[[ DATASET open ]]

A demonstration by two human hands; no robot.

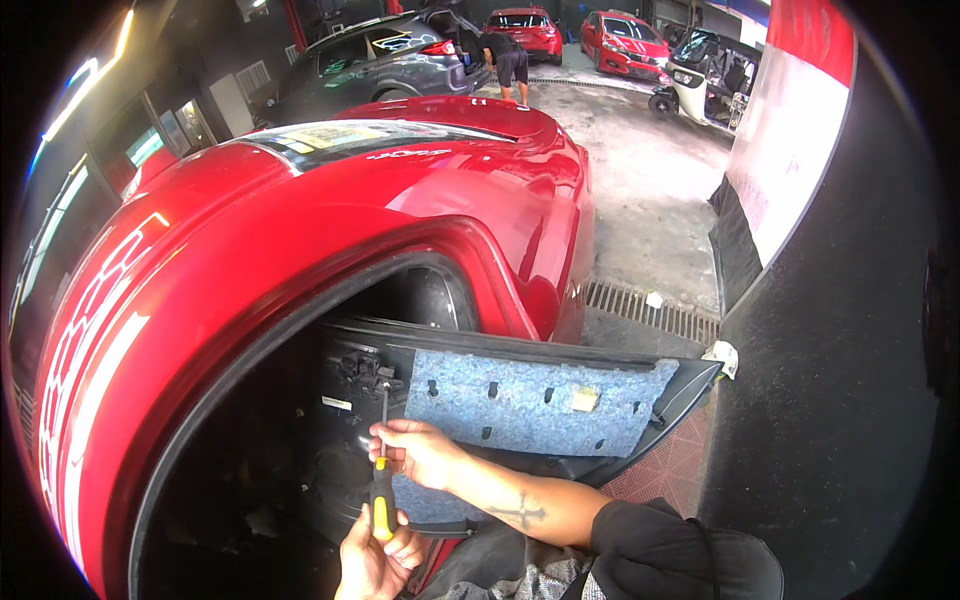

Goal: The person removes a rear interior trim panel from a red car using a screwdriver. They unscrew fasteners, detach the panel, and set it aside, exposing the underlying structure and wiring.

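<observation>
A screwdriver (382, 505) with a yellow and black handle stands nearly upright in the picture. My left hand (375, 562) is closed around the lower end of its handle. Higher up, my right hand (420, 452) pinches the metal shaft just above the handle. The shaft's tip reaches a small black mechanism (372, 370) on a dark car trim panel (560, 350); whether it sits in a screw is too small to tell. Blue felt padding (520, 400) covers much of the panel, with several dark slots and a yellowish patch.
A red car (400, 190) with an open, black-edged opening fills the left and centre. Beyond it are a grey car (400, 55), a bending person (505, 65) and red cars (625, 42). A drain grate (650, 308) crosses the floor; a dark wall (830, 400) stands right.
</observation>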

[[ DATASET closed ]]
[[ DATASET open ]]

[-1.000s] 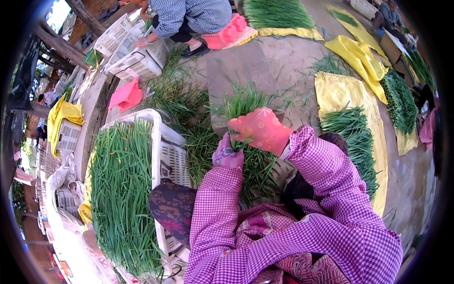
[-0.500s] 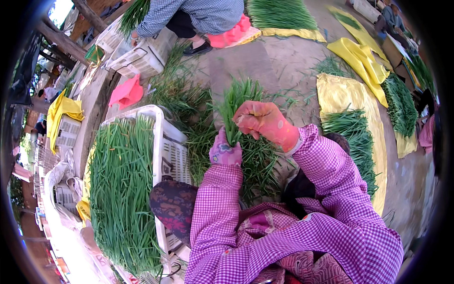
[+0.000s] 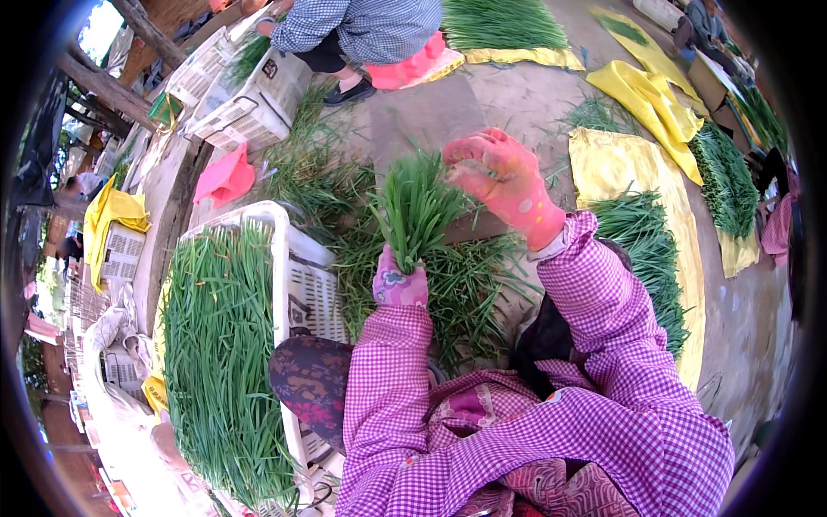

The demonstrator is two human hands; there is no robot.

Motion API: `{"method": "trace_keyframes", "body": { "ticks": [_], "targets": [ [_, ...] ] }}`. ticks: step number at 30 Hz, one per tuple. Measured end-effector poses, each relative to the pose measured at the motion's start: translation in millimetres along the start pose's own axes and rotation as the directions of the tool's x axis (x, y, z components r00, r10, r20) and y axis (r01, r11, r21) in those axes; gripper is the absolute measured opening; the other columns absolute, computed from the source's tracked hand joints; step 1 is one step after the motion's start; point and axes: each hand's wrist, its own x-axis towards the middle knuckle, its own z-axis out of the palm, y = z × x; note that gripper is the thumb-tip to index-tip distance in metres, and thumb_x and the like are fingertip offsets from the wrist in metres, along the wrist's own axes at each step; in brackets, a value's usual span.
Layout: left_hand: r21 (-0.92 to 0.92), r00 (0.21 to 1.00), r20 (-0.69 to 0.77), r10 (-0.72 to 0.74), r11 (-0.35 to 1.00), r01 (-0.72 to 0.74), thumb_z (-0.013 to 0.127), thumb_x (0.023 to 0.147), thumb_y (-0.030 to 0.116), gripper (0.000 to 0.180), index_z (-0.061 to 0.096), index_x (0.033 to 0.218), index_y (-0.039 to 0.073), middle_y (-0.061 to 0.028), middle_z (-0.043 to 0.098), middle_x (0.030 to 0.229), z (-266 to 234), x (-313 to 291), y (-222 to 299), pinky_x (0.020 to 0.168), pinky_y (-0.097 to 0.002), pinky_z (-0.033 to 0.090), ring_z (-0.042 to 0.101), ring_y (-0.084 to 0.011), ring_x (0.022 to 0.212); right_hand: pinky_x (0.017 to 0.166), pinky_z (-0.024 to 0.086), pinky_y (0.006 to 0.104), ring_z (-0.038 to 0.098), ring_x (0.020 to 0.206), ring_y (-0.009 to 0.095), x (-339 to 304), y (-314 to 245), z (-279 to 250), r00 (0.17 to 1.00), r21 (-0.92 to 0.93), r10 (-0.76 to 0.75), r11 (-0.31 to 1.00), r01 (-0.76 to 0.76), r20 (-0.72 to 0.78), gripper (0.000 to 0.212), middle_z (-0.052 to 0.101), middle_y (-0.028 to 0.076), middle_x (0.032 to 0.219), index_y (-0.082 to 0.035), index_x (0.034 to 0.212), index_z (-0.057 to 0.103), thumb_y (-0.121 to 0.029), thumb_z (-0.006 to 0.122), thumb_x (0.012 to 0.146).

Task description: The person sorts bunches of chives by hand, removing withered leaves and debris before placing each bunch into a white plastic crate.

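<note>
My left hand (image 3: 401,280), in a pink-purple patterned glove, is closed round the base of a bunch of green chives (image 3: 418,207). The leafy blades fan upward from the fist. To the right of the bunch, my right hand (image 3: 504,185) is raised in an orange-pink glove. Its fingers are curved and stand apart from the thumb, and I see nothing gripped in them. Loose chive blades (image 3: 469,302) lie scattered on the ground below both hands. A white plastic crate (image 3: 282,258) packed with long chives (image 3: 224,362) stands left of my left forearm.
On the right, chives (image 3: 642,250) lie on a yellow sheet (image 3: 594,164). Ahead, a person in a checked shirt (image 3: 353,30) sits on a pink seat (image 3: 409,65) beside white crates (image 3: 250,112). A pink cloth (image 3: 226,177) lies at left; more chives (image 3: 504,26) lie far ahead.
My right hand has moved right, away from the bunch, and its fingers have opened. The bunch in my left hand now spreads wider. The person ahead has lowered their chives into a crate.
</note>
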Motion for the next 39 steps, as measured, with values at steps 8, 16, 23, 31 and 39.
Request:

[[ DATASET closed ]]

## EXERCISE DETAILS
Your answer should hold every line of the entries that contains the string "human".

## ANSWER TO THIS PROBLEM
A demonstration by two human hands; no robot.
The demonstrator is two human hands; there is no robot.

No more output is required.